Rosie was a little superstar, putting fundraising at the forefront with her great signs getting people to text in to donate.

Although it wasn’t a day of actual fundraising experience per say, I was able to see how each part links in with one another, by raising awareness through such a great event, which leads to an influx of new members and therefore more fundraising opportunities.

Family Friday

By the time Friday came, I felt like a fully formed part of the family.


The day before World Encephalitis Day and there was lots to be getting on with.

Rosie and I ventured up to Sainsbury’s to drop off some information about the day, it was great to see how the local organisations were getting involved in helping to fundraise for the first ever World Encephalitis Day.

After some yummy cake, Rosie taught me about a new fundraising opportunity called ‘Clothes for Charity’.

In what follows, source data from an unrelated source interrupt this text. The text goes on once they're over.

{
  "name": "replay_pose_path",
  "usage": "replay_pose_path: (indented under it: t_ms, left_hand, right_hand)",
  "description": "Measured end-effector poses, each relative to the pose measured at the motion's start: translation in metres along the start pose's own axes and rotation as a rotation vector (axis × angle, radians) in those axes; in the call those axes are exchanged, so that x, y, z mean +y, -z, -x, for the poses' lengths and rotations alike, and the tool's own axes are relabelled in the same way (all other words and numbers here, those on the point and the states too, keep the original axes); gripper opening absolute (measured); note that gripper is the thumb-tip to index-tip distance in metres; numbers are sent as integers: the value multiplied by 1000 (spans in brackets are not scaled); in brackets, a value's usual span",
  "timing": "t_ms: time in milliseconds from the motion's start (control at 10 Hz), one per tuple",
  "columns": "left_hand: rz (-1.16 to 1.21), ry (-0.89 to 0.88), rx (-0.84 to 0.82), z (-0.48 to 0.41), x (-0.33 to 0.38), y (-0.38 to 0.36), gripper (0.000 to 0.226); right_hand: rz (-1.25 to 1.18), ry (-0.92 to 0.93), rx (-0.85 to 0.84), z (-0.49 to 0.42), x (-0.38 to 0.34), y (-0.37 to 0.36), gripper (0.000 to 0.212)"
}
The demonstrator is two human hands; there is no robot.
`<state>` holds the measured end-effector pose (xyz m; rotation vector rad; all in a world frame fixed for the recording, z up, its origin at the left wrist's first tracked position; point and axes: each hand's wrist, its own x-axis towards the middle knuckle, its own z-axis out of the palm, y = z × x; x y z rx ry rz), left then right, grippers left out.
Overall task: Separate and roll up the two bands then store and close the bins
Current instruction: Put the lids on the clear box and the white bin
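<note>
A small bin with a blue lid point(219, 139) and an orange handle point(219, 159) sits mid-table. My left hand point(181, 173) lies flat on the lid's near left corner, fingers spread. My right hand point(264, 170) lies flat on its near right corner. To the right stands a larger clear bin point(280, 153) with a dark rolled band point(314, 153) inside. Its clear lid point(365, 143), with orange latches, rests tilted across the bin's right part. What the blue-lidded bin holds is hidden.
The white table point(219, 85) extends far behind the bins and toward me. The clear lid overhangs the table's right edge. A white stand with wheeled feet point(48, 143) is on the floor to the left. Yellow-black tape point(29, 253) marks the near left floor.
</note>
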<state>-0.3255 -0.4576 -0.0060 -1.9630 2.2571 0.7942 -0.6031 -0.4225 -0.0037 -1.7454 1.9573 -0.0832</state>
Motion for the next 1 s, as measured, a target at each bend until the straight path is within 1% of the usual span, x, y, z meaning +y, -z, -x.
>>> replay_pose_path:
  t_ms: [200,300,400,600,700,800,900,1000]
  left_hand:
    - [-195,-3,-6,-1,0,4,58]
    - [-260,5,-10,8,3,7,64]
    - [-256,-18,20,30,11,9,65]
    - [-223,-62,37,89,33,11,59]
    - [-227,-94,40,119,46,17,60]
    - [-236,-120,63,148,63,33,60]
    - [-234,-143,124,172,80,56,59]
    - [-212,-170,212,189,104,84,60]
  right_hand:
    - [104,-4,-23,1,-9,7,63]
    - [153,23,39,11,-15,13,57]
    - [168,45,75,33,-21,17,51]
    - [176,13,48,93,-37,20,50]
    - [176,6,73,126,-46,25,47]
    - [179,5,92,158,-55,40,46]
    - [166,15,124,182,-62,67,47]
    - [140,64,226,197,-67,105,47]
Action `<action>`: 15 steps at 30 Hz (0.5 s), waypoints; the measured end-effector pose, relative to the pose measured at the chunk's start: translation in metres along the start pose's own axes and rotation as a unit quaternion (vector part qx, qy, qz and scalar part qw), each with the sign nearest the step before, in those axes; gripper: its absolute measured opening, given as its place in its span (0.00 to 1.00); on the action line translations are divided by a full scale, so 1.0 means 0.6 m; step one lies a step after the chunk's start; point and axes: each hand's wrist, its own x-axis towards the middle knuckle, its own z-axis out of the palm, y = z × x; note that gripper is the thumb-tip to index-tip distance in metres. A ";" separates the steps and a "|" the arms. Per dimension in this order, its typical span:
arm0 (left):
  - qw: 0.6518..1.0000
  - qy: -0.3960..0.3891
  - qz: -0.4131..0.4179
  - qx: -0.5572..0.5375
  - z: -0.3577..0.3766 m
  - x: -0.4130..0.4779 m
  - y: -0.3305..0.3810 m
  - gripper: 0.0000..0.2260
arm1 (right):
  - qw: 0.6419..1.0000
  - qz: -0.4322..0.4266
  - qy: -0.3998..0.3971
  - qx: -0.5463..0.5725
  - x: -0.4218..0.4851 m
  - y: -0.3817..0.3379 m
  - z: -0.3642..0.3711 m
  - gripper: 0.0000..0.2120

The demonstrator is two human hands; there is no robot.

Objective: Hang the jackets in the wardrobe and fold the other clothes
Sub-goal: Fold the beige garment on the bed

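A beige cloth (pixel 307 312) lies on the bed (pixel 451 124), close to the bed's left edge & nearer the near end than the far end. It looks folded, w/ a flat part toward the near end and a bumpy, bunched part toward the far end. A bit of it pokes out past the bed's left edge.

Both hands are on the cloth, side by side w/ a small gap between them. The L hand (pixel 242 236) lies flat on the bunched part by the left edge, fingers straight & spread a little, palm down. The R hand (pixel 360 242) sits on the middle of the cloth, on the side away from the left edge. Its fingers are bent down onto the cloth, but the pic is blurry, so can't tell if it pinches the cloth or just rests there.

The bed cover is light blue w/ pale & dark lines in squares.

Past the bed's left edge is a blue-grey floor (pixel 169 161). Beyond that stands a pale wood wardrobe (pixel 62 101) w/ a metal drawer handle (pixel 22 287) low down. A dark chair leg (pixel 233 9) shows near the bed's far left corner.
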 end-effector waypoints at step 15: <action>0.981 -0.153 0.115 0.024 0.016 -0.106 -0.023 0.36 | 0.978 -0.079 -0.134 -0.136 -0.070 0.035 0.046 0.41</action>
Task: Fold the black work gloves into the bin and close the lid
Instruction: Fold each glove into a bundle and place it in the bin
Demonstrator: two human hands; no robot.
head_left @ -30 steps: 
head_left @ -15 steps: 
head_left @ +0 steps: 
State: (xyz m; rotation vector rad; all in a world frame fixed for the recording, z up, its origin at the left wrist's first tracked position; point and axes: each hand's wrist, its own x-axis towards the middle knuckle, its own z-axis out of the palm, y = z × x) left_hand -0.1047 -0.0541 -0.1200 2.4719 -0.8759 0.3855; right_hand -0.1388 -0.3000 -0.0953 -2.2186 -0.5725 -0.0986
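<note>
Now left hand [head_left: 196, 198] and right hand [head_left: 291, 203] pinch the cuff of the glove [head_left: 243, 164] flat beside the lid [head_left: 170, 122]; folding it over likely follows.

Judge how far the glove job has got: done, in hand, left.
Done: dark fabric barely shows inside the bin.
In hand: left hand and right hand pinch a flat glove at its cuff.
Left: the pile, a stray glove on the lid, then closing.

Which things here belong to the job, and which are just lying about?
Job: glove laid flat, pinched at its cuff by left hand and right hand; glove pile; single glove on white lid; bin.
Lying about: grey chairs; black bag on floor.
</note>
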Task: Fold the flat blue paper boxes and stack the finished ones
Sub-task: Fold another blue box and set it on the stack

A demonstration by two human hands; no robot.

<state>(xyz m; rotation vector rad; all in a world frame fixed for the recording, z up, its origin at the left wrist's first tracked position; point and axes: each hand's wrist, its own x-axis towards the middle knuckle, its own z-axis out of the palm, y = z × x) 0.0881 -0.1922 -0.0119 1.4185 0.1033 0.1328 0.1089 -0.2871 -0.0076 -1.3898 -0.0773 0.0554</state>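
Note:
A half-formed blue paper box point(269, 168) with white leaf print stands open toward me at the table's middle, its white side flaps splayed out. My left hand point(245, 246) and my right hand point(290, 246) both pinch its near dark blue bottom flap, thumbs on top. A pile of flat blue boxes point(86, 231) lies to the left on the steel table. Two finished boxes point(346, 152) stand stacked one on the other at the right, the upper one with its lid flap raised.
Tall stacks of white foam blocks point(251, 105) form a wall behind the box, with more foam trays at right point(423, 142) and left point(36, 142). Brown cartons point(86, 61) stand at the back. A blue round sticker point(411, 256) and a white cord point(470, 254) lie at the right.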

This is a great initiative where people can donate clothes and once they have received 1 Tonne, the Encephalitis Society receives £200. Rosie explained the importance of thanking everyone that had been involved in this fundraising venture, so she allowed me to draft together an email to send out to everyone that had been such a great help by donating clothes.

In the run up to World Encephalitis Day we were also lucky enough to get a sneak preview of the gorgeous, amazingly talented Encephalitis Ambassador Aliki’s Angel Song.

She really is the Encephalitis Angel, and if you listen to the lyrics they are so moving and ring true to anyone that has been through Encephalitis or affected in some way.


After watching the video I realised, fundraising is not just giving in the sense of giving money, it is raising awareness and giving a part of yourself, just like Aliki has done.

It is from this giving that we can receive.

And what we receive is a feeling of belonging, having the support of the Society at hand and knowing that we are part of the Encephalitis Family.

I would like to say a huge thank you to Rosie for allowing me to shadow her all week.

I learnt so much and as Peter Pan would say:


You have been my light and opened my eyes to how amazing the Encephalitis Society is and what an incredible role you play in fundraising for such a worthy cause.

A special thank you to Ava, Phillippa, Matt, Julie, Caroline, Rachel, Jon and Alina for putting up with me all week.


I am saying goodbye to Malton and The Encephalitis Society offices for now, but I will not to you guy, I will never forget this experience.

And anyway, there is no way I could forget you today of all days!